Le proposte della Regione per regolamentare la prossima stagione estiva in Puglia
Tamponi agli ingressi dei villaggi turistici, ombrelloni più distanti, incentivi per promuovere voli charter, Iva giù al 10 per cento per equiparare tour operator e alberghi, allungamento delle concessioni degli stabilimenti balneari fino al 2033.
Oltre naturalmente a distanziamento interpersonale e mascherine all’ingresso degli stabilimenti e in luoghi di aggregazione, come chioschi e bar. Sono soltanto alcune delle proposte che potrebbero regolamentare la prossima stagione estiva in Puglia, in particolare sui 900 chilometri di costa della regione. L’obiettivo è provare a riaprire gli stabilimenti balneari entro metà giugno, sempre che la diffusione del contagio e le relative restrizioni del governo entro quel periodo si saranno allentate.
La Regione ha affidato a Pier Luigi Lopalco (capo del coordinamento emergenze epidemiologiche) il compito di preparare un piano per garantire la stagione estiva in sicurezza. L’epidemiologo ha costituito un gruppo di lavoro formato da docenti di tutte le università pugliesi.

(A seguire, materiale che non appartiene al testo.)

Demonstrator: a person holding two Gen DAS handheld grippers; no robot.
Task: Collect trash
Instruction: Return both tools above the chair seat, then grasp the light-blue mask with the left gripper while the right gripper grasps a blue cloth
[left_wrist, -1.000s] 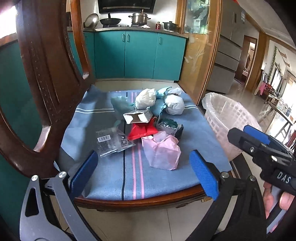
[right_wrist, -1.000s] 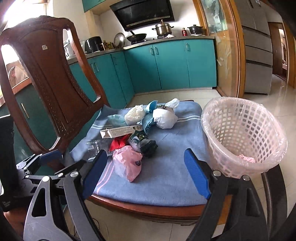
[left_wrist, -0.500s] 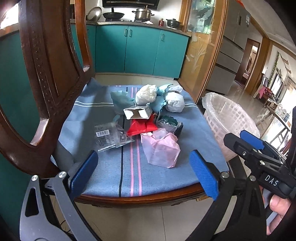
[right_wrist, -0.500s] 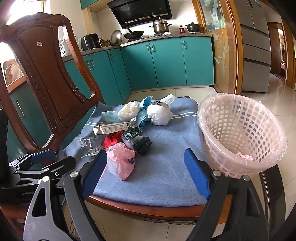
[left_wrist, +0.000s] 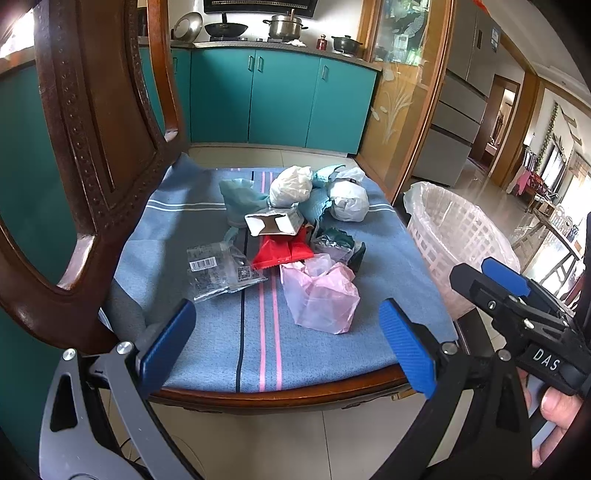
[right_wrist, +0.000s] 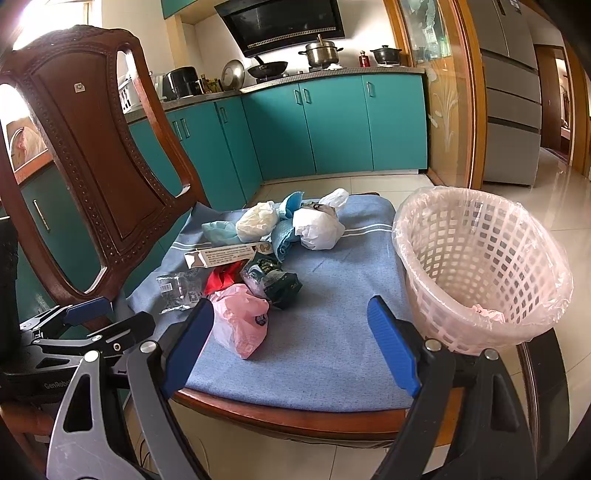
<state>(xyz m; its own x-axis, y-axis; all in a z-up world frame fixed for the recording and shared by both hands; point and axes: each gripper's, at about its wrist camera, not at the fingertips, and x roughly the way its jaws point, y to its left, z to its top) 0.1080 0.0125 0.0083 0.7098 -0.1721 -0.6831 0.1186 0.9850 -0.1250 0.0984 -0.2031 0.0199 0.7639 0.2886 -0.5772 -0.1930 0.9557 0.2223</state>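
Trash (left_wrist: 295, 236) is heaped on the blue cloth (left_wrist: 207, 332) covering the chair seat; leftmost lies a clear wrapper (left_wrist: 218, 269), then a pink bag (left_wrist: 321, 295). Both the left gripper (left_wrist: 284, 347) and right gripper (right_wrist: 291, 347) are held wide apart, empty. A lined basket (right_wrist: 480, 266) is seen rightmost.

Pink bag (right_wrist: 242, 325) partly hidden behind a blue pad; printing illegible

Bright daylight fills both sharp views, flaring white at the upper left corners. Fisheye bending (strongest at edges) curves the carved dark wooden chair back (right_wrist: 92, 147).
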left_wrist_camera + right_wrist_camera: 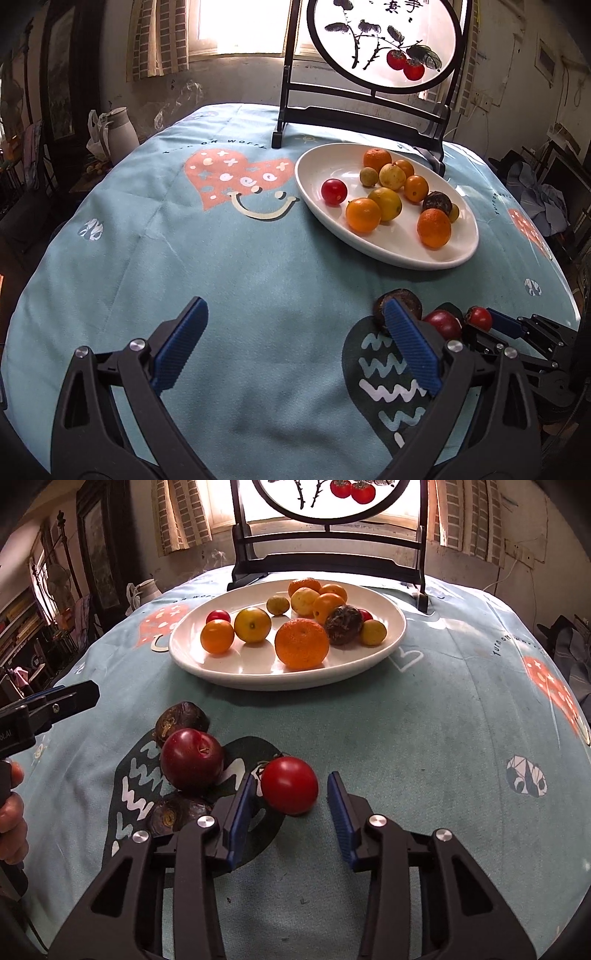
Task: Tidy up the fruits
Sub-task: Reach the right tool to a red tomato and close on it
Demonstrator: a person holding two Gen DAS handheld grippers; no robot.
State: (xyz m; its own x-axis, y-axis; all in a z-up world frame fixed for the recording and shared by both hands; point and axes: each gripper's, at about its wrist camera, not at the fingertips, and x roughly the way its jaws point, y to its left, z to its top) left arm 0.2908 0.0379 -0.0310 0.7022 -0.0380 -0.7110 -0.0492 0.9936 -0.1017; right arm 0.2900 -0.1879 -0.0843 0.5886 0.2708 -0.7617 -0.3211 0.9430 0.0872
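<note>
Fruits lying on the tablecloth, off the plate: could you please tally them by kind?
wrinkled passion fruits: 2
dark red plum: 1
red tomato: 1
Total: 4

I see a teal tablecloth (229,266) printed with a pink heart and smile at 11 o'clock and a dark heart with wavy lines at 5. At 12 o'clock a dark-framed round screen (384,40), painted with red persimmons, stands on the cloth before a bright window (240,26) with checked curtains. At 10 o'clock, off the table, sits a white jug (120,127).
</note>
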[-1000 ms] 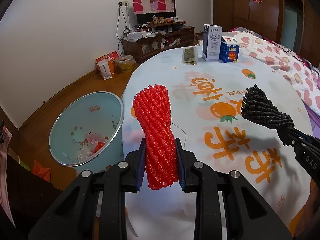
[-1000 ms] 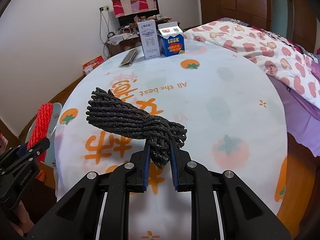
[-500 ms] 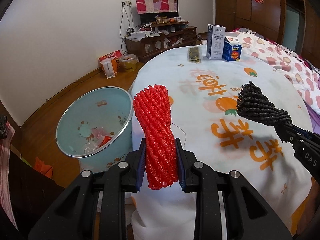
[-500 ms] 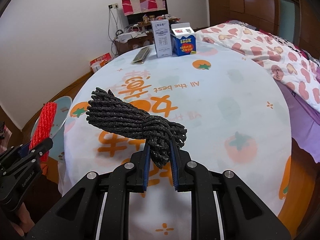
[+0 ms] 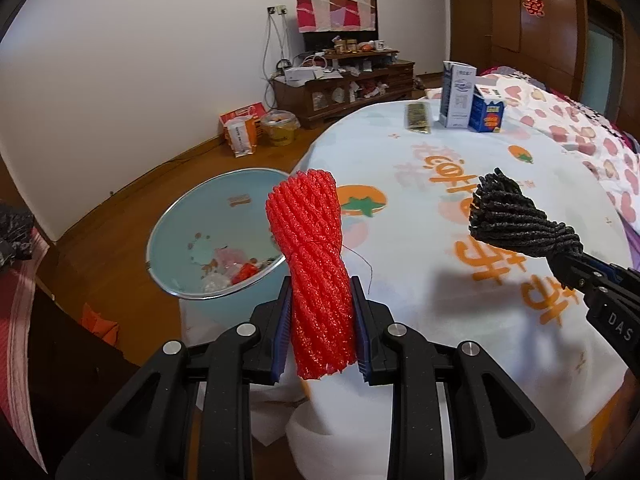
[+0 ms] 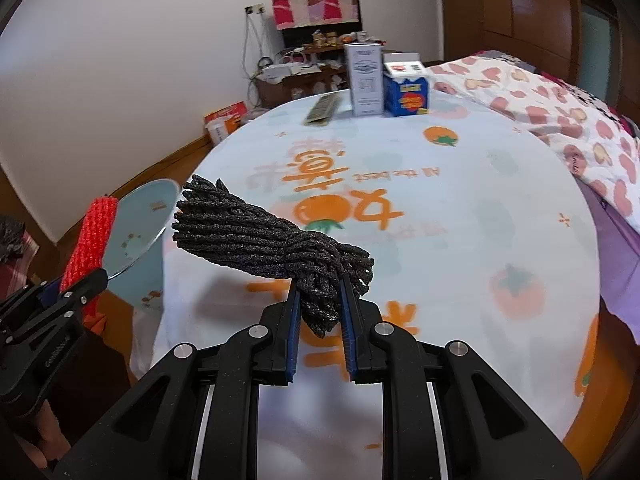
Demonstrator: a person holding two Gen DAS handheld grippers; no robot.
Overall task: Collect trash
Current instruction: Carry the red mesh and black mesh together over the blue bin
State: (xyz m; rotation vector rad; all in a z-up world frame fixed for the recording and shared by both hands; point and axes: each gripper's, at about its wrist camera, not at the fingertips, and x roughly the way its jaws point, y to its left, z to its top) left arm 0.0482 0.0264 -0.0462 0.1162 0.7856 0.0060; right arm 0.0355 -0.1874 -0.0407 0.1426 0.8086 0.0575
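Collection midway: the left gripper (image 5: 320, 300) is clamped on a red foam net (image 5: 314, 256) held upright beside the pale-blue trash bin (image 5: 176, 216), which already holds what look like a few scraps, while the right gripper (image 6: 320, 300) is clenched on a black foam net (image 6: 264, 240) above the tablecloth (image 6: 460, 208). Neither net is dropped yet, and a tall carton (image 6: 363, 78), a blue carton (image 6: 406, 94) and a flat wrapper (image 6: 323, 109) remain at the far edge. Against the earlier frames, both grips are unchanged, but the bin sits closer to the red net.
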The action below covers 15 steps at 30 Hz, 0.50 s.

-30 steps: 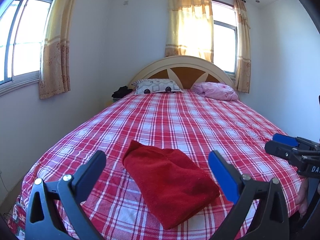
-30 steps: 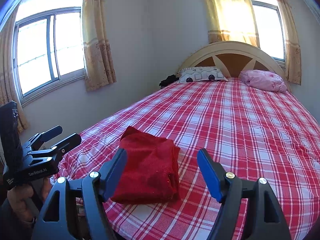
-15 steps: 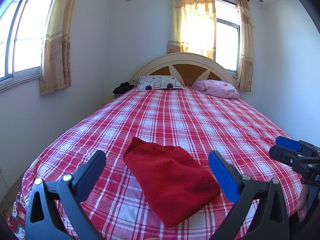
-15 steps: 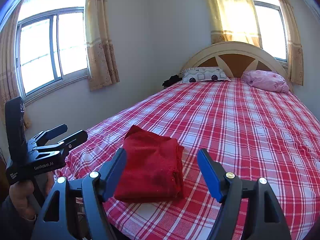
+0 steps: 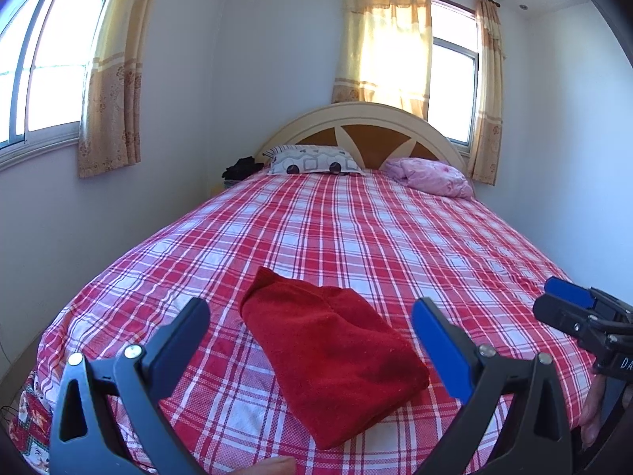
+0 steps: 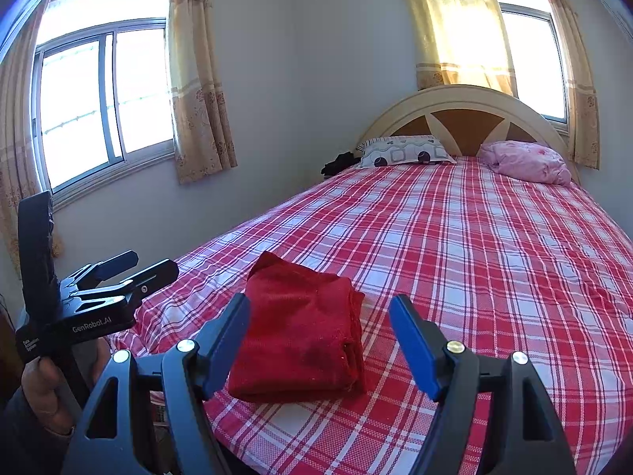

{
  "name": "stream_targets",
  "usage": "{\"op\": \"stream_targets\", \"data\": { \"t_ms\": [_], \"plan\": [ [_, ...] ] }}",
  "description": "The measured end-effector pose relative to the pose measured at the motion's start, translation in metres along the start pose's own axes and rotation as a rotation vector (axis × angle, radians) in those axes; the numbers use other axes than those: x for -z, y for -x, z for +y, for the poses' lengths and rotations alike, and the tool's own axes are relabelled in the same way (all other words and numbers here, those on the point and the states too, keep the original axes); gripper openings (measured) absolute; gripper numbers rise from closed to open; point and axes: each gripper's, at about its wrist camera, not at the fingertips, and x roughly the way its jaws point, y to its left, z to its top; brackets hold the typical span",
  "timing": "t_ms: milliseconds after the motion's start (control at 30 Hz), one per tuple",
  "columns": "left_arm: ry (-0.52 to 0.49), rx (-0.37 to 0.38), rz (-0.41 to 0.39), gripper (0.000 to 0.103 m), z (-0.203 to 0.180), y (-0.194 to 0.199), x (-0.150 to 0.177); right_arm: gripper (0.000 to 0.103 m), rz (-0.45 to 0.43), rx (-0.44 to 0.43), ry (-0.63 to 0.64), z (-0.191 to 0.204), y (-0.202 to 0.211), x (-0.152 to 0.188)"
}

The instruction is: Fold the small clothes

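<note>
A folded red garment [image 5: 332, 352] [image 6: 300, 336] lies flat near the foot of a bed covered in a red and white plaid sheet [image 5: 356, 233] [image 6: 474, 245]. My left gripper [image 5: 312, 316] hovers above the near edge of the bed, open, with the garment seen between its fingers but below them and untouched. My right gripper [image 6: 320, 312] is held the same way further right, open and empty. Each gripper shows in the other's view: the right one [image 5: 569, 308] at the right edge, the left one [image 6: 134, 265] at the left, held by a hand.
Two pillows lie at the headboard, a patterned white one [image 5: 312, 160] and a pink one [image 5: 431, 176]. A dark bundle [image 5: 241, 168] sits left of them. A wall with curtained windows runs close along the bed's left side.
</note>
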Motion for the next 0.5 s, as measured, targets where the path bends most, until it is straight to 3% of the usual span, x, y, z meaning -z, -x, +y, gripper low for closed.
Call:
{"op": "stream_targets", "data": {
  "t_ms": [500],
  "plan": [
    [-0.005, -0.027, -0.03, 0.103, 0.0033, 0.0055, -0.0054, 0.074, 0.001, -0.011, 0.011, 0.0034, -0.0008, 0.0022]
  ]
}}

Saranno loro a stilare le regole di ingaggio che serviranno sostanzialmente per andare in alberghi, masserie e soprattutto andare al mare in lidi privati e spiagge pubbliche. Il primo confronto fra la squadra di docenti (rappresentata da due professori del Politecnico di Bari: Leonardo Damiani e Angela Barbanente, assessora regionale all’Urbanistica con Nichi Vendola) e le associazioni dei balneari è servito a mettere giù i primi punti fermi. I rappresentanti delle associazioni balneari (Federazione italiana balneari, Federbalneari e Società italiana di salvamento, assenti invece Cna e Sib) hanno formulato alcune priorità: per quanto riguarda i lidi privati, allungamento della distanza fra ombrelloni dagli attuali 2,5 metri a almeno 3,5 metri (che di fatto ridurrà del 50 per cento in gran parte degli stabilimenti privati il numero di ombrelloni), obbligatorietà della mascherina all’ingresso e al bar e distanziamento fisico di almeno un metro.
Resta però il nodo spiagge libere. I gestori dei lidi privati si rifiutano di prendersi in carico la gestione della sicurezza anche nei pezzi di costa pubblici e chiedono che siano i Comuni a gestirli ingaggiando bagnini e polizia municipale.